Rachel Helms, Ph.D., a Postdoctoral Fellow in the Rao Lab at La Jolla Institute for Immunology (LJI), has been awarded a prestigious Irvington Postdoctoral Fellowship by the Cancer Research Institute (CRI), which supports young scientists performing cutting-edge research in tumor immunology at leading research organizations around the world. Helms will use the 3-year support from the CRI to study the mechanisms that control hematopoietic stem cell self-renewal to maintain immune cell development and function, and to identify novel immunotherapy targets for the treatment of cancer.
Helms fell in love with immunology early. “I took an immunology class and I thought every topic in the field was just so fascinating,” says Helms. “Immunology is a relatively young field; there are still so many open questions about the immune system. It is involved in many diseases and even in processes that we thought were purely developmental turns out the immune system still has a role.”
Her experience doing research in a tumor immunology lab as an undergraduate solidified Helms’ decision to pursue a Ph.D. in Immunology. She went on to study how to improve T cells’ effector function for potential immunotherapeutic interventions. When she joined the Rao Lab as a postdoctoral fellow, Helms decided to study what goes wrong when it is immune cells themselves that are causing cancer. This side of immunology was “still the same land, but a very different perspective,” Helms says.
Effective cancer immunotherapies marshal the immune system to eliminate tumor cells. Unfortunately, immunotherapies are very limited in cases where the immune system itself gives rise to cancer. And that’s where Helms’ CRI project comes in.
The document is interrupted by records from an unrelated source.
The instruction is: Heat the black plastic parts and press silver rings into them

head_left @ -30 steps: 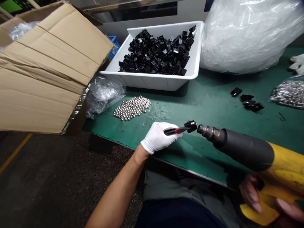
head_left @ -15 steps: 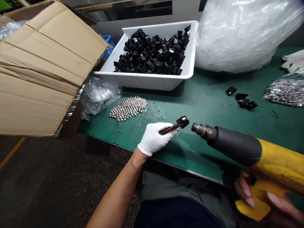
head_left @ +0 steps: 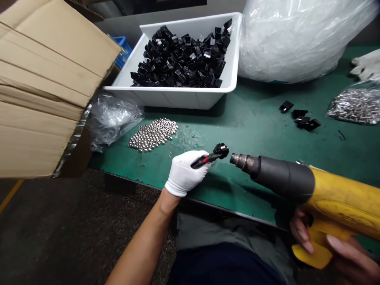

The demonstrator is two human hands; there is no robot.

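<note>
My left hand (head_left: 187,171), in a white glove, is closed around dark pliers (head_left: 204,160) with a red mark. Their jaws grip a small black plastic part (head_left: 221,150) with a shiny metal piece at its end. My bare right hand (head_left: 332,245) is wrapped around the handle of a yellow heat gun (head_left: 344,198). The gun's metal nozzle (head_left: 245,162) points left at the black part, a small gap apart from it. Part of the right hand is hidden behind the gun's handle.
A white bin (head_left: 181,98) of black parts stands at the back. Small metal sleeves (head_left: 154,134) lie left on the green table (head_left: 252,118). Several black parts (head_left: 305,120), a bag of metal pieces (head_left: 354,106) and a big plastic bag (head_left: 291,39) are right; a cardboard box (head_left: 44,87) is left.
The whole view has shifted a little, so the table things sit further left. The nozzle is slightly closer to the black part; both hands keep their holds.
</note>
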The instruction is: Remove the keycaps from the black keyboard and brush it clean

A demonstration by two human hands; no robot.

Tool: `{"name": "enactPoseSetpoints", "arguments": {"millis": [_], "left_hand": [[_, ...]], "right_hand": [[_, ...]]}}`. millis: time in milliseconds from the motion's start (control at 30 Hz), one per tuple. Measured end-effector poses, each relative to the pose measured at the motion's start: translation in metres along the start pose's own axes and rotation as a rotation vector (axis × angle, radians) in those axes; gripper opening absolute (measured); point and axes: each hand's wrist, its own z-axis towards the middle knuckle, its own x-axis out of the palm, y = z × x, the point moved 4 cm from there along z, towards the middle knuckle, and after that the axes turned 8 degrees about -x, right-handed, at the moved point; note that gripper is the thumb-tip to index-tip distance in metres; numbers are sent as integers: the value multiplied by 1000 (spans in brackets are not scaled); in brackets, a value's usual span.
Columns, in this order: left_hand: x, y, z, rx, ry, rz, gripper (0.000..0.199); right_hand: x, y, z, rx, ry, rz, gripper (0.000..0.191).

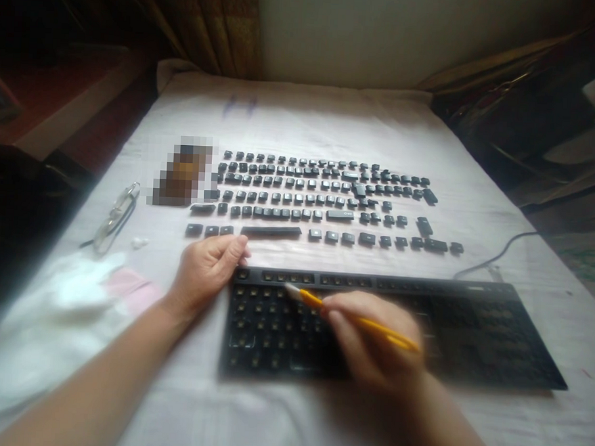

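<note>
A black keyboard [460, 335] without its keycaps lies on the pale cloth. My right hand [376, 331] is closed round a yellow brush [384, 332], whose pale tip touches or hovers just over the upper left part of the keyboard. At the keyboard's top left corner is my left hand [207, 268], its fingers closed on that edge and its thumb on top. Beyond the keyboard, loose black keycaps [340, 215] are laid out in several rows, with a long space bar [271, 232] in the nearest row.
Eyeglasses [115, 218] lie at the left, near a crumpled white cloth [72, 305] and a pink piece [129, 289]. A pixelated brown object [181, 175] is beside the keycaps. A cable [503, 248] runs off to the right.
</note>
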Motion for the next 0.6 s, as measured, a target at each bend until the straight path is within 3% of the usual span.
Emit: {"name": "enactPoseSetpoints", "arguments": {"millis": [600], "left_hand": [[0,1,1,-23,2,6,36]], "right_hand": [[8,2,-1,-20,13,112,23]]}}
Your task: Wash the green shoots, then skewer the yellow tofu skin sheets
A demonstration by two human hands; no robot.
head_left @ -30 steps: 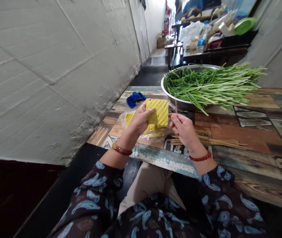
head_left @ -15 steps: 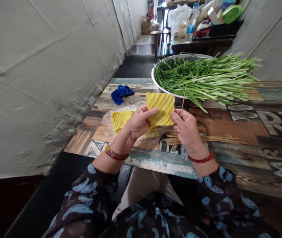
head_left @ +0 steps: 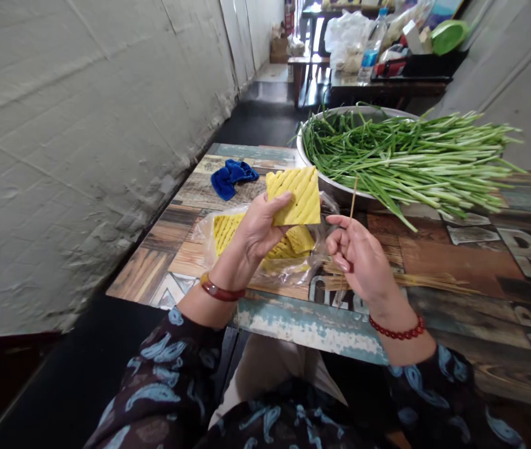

Helms plans to study the mechanism that leads to aberrant hematopoiesis and eventually gives rise to cancer to identify potential intervention points. Helms is particularly interested in the role of TET2, a gene identified by the Rao Lab as a critical regulator of proper immune cell development—capable of preventing blood cancers. TET2 is commonly mutated in many blood cancers, and TET2 mutations within blood cells of otherwise healthy individuals increases their risk for cancer.
“Despite these striking clinical observations and our understanding of TET protein function, we still have much to learn about the molecular mechanisms by which TET2 regulates immune cell development and constrains uncontrolled self-renewal of hematopoietic stem cells,” says Helms. She hopes that by uncovering the early tumor-initiating events, she will not only expand our understanding of a critical immuno-regulatory checkpoint but may also identify novel immunotherapeutic targets for the treatment of hematologic malignancies.